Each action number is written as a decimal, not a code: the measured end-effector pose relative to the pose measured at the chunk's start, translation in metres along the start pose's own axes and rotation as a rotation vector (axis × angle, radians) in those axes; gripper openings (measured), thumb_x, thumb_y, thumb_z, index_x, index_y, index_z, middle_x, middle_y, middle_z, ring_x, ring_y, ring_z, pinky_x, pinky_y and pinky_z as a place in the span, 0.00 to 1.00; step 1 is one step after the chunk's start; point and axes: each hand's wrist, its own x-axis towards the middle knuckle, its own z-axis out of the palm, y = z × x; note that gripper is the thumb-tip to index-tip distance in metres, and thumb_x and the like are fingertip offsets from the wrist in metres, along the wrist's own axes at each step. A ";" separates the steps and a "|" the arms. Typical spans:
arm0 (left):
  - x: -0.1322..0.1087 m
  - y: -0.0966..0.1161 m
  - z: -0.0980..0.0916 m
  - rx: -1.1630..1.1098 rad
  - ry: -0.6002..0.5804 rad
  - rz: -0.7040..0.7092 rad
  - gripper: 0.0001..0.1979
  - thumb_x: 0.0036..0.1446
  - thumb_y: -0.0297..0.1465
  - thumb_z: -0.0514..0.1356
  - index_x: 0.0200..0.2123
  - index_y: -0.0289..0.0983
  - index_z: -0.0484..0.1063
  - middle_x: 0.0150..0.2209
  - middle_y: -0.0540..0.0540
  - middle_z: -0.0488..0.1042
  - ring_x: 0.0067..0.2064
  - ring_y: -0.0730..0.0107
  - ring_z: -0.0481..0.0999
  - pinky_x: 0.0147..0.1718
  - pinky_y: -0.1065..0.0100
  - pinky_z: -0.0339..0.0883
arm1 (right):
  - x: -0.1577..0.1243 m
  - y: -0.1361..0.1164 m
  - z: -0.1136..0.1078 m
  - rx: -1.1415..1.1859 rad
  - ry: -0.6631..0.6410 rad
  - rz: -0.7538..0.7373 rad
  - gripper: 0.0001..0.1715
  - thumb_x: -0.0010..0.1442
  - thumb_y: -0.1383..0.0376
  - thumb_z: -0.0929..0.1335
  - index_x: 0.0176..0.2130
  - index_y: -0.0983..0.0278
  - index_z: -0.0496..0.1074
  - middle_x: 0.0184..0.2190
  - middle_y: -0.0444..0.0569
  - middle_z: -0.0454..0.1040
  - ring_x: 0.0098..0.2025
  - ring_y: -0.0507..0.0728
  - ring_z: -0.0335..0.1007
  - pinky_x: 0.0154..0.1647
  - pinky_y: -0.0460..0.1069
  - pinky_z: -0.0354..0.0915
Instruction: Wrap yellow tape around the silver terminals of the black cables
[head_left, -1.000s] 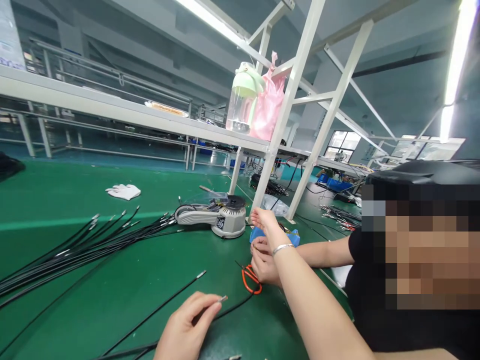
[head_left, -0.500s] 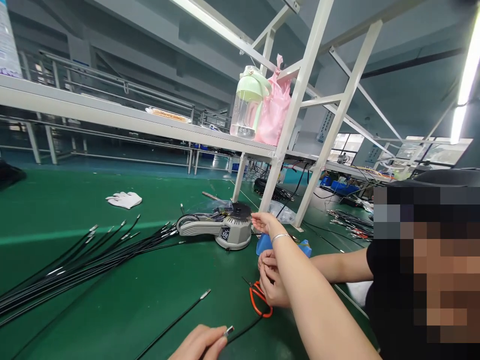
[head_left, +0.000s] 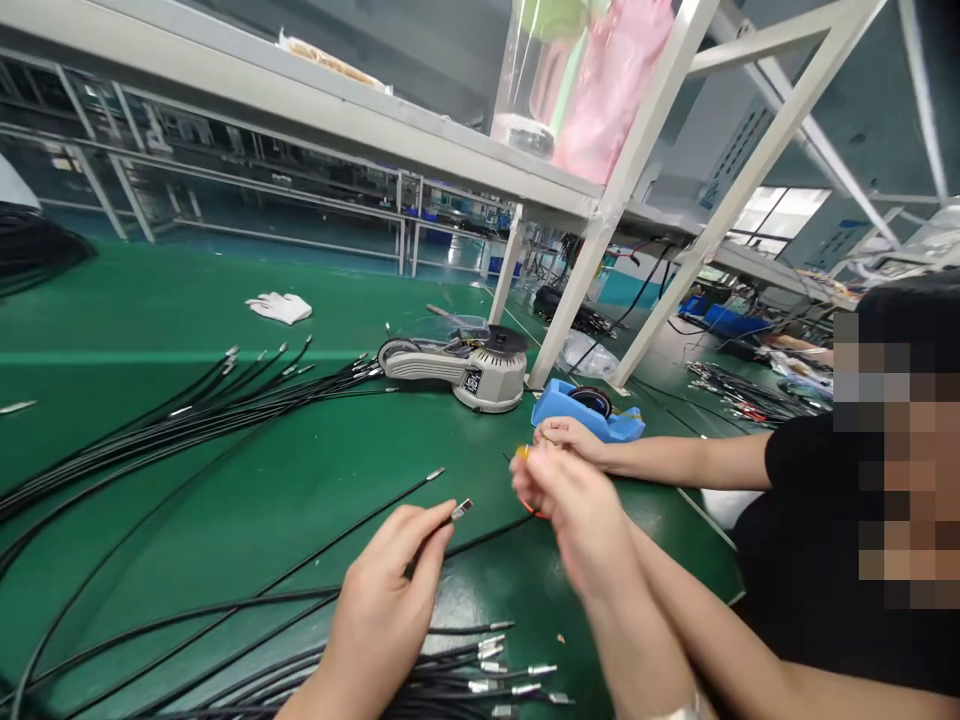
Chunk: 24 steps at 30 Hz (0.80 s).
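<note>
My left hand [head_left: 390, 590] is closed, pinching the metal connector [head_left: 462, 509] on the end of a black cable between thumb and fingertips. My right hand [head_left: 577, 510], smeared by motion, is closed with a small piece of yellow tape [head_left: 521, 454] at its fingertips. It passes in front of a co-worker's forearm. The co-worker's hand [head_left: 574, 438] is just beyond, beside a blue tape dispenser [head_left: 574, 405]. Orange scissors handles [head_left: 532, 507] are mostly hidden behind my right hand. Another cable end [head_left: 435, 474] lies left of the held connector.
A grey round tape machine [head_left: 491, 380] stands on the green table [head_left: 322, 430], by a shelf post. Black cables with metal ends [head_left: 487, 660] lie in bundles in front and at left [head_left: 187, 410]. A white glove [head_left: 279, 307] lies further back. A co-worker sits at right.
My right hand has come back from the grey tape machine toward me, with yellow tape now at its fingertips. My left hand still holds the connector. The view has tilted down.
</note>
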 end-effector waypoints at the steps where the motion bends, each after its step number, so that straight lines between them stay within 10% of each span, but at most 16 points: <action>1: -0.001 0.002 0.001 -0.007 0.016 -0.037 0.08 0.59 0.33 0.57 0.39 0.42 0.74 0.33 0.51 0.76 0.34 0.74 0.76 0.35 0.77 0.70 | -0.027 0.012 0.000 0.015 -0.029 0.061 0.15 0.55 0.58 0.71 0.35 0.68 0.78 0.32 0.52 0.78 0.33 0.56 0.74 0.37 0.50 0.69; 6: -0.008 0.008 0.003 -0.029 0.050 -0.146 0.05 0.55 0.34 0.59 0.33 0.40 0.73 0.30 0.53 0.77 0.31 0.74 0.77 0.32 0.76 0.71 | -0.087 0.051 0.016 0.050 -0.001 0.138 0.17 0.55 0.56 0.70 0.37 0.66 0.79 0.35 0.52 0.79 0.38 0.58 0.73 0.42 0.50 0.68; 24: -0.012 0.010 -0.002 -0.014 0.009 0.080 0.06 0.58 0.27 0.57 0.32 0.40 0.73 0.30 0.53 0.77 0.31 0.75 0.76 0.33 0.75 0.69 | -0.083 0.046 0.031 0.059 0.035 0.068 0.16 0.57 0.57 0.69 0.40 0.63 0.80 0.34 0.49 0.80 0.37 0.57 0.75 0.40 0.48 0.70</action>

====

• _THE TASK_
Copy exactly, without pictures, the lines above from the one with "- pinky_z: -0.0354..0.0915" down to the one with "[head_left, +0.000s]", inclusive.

• _ANSWER FOR THIS EXERCISE_
  - pinky_z: -0.0354..0.0915
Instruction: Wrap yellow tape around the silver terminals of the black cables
[head_left, -1.000s] 
[head_left, -0.500s] 
[head_left, +0.000s] 

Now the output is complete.